Total investment in Jordan in the first nine months of 2010 declined by 8.45 percent, with foreign investment hardest hit and down by nearly a quarter, according to the latest figures released by the Jordan Investment Board (JIB).
Between January and September 2010, the total capital invested in Jordan was JD1.093bn ($1.543bn), a drop of 8.45 percent compared to the same period last year.
Of the total investment, 80 percent came from local companies, according to a report by The Jordan Times newspaper.
The JIB figures showed that international investment was hit the hardest, declining 24 percent year-on-year to JD214m ($302.26m) in the first three quarter of 2010.
Saudi Arabia was the main source for foreign investment, investing JD155m ($218.92m) over the same period. Taiwan was second, followed by the UAE, Austria, Turkey, Iraq and the Palestinian Authority.
The Industrial sector received JD525m ($741.52m) and the largest share of the investment, followed by the amusement park sector (JD252m / $355.93m) and hotels sector (JD201m / $283.89m).
“The shrinking investments in Jordan, especially those coming from the Gulf, are a result of the global financial crisis that affected many companies in the region,” economist Husam Ayesh told The Jordan Times.
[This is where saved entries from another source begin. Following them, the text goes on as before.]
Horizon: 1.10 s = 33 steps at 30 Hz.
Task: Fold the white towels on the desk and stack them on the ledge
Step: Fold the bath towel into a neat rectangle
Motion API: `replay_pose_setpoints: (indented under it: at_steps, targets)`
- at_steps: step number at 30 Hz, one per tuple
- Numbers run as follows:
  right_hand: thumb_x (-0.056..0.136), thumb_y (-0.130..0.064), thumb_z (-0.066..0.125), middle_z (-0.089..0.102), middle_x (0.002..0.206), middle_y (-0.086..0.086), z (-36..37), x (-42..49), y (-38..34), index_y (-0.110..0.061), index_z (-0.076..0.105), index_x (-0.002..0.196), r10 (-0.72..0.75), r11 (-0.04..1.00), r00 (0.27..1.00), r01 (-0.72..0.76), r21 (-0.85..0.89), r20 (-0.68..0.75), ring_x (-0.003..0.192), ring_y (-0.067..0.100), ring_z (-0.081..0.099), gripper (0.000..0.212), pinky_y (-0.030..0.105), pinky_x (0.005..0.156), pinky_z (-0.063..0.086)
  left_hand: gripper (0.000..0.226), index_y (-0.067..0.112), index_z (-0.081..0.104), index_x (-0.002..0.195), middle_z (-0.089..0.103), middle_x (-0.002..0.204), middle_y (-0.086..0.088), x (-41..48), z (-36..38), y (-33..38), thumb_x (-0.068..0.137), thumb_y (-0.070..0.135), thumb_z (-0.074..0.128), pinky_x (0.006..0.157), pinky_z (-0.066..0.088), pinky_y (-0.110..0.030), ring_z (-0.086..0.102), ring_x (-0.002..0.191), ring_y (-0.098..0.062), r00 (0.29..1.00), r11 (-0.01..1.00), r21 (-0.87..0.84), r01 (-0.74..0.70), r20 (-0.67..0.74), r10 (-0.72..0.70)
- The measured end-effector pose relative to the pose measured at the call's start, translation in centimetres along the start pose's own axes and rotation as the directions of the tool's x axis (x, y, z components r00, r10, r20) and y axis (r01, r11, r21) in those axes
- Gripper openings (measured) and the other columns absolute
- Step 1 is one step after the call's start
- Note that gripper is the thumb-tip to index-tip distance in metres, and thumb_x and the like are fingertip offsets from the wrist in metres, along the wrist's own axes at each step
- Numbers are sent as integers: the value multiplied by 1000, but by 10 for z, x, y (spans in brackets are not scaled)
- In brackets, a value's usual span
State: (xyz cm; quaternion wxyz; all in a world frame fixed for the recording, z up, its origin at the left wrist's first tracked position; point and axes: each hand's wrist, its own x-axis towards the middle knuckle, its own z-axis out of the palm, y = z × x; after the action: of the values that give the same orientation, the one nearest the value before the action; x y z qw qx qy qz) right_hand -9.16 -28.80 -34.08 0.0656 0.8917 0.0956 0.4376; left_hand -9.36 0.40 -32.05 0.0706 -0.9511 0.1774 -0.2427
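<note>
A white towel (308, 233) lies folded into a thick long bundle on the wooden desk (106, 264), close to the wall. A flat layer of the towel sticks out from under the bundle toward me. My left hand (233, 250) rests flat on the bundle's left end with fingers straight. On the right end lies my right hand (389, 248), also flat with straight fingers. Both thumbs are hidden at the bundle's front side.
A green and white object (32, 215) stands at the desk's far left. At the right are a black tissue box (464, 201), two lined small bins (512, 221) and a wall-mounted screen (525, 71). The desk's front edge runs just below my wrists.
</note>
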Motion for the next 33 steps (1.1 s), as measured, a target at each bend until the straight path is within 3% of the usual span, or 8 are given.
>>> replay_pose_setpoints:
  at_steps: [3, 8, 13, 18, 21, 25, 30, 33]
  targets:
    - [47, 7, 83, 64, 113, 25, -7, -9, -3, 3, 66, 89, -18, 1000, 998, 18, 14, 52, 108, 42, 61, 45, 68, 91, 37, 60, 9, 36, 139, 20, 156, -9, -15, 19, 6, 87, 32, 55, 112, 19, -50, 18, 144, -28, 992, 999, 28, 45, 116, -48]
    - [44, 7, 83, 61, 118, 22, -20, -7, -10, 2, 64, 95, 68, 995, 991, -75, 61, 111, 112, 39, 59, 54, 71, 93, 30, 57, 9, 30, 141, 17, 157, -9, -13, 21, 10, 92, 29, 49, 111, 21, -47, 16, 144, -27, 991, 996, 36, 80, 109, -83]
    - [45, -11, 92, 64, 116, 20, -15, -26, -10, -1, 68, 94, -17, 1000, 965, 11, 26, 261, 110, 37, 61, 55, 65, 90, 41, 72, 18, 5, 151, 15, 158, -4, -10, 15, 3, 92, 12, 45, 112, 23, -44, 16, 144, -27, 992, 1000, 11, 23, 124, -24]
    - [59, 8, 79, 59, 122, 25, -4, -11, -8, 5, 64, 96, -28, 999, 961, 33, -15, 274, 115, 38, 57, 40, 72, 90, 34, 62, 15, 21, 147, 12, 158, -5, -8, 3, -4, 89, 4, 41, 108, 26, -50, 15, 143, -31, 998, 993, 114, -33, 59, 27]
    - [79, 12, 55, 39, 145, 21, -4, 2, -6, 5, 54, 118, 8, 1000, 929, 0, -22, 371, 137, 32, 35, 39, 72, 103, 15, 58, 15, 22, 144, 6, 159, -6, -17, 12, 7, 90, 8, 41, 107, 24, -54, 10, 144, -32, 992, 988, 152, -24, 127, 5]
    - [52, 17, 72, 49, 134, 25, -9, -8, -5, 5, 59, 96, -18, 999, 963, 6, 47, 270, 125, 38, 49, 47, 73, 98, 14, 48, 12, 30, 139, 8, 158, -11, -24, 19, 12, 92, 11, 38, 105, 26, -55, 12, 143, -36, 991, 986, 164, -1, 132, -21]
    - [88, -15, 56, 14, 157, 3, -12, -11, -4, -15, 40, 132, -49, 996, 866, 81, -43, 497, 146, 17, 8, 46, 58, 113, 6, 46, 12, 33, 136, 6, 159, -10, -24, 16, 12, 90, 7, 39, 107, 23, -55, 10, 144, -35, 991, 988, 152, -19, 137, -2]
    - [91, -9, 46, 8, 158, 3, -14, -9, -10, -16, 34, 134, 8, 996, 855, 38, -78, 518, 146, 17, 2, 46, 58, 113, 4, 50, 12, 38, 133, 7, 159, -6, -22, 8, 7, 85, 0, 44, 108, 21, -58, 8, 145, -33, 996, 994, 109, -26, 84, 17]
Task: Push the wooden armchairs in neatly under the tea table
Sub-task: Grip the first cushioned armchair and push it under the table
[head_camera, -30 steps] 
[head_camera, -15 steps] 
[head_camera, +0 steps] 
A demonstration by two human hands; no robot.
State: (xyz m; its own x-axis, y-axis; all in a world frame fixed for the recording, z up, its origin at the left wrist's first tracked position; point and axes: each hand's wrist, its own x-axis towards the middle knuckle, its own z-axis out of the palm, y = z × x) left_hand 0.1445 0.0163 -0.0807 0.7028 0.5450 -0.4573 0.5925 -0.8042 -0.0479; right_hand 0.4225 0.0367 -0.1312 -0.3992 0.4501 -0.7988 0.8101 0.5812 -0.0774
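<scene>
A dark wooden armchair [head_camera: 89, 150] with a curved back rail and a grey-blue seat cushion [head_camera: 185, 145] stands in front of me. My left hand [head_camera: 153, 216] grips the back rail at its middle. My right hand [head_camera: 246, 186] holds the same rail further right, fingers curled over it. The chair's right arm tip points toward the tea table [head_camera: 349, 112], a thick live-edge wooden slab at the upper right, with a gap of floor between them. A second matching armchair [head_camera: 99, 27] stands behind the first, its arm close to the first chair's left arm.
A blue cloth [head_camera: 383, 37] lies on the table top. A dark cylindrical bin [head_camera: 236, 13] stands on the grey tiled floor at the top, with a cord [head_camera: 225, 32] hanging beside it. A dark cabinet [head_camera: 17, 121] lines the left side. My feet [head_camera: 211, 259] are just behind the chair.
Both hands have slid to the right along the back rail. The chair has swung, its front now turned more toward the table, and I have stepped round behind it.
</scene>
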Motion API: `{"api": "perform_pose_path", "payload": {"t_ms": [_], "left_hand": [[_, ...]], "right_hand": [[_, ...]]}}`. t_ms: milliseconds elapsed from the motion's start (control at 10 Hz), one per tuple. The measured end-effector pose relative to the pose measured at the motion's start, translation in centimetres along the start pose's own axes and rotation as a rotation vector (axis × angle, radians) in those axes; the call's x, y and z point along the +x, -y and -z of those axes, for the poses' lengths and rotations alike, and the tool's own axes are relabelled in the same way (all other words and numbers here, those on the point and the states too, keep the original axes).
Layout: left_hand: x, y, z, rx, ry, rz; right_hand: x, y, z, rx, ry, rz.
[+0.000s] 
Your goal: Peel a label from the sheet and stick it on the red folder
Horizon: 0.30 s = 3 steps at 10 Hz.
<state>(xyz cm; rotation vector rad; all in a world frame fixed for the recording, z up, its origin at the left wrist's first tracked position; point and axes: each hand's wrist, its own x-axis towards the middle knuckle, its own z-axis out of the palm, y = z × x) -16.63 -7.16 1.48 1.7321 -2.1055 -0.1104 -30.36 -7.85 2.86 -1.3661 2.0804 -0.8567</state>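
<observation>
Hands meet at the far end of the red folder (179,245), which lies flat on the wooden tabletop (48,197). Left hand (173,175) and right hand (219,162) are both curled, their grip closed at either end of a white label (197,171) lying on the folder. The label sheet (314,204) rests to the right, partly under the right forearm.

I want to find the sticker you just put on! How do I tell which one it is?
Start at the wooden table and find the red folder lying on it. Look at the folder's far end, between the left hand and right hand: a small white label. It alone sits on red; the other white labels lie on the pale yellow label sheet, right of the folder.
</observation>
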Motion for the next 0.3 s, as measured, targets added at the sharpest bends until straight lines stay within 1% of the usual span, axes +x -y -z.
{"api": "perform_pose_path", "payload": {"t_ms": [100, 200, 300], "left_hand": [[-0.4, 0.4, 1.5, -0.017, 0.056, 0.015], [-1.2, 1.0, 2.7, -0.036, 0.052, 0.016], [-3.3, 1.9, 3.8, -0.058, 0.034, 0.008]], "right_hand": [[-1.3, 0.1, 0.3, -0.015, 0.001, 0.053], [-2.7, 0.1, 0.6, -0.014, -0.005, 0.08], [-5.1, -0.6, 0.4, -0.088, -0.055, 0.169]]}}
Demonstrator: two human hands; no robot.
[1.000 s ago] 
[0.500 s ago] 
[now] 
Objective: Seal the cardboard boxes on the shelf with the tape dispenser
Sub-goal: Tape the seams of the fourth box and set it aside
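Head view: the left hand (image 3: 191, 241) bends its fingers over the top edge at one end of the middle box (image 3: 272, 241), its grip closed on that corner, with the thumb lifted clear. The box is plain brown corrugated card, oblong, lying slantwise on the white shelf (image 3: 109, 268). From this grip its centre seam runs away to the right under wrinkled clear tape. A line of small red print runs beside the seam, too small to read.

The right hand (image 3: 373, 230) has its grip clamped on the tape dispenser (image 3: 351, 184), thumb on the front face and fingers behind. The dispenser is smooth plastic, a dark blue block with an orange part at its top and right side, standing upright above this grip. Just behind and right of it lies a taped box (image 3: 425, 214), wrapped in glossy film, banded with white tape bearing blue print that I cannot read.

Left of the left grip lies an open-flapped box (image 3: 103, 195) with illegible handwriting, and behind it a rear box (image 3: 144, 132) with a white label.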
“The drop in oil prices and the subsequent lower revenues are also a reason. In addition, many companies in the region have cancelled, rescheduled or lowered budgets for new investments,” he added.
Despite the drop in investment, the Jordanian Ministry of Finance reported earlier this month that the kingdom’s budget deficit decreased by 44.5 percent in the first eight months of 2010, as a result of an increase in domestic revenues and foreign aid.
Between January and August the kingdom’s deficit amounted to JD427.8m ($602.96m), compared to JD757.7m ($1.067bn) in the same period last year, the Ministry reported.
The healthier outlook for the state’s finances was attributed to a 6.8 percent increase in domestic revenues and foreign aid, which rose to JD3.14bn ($4.425bn), the Jordan News Agency confirmed.
Foreign aid into the country more than doubled to JD248.6m ($350.38mm), up from JD102.7m ($144.75m) in 2009.
Domestic revenues increased 1.9 percent to JD2.89bn ($4.07bn), boosted by an increase in tax revenues.
Total expenditure over the period remained stable at around JD3.569bn ($5.03bn).
Overall state debt rose 7.9 percent to JD10.42bn ($14.68bn), amounting to 53.7 percent of total GDP.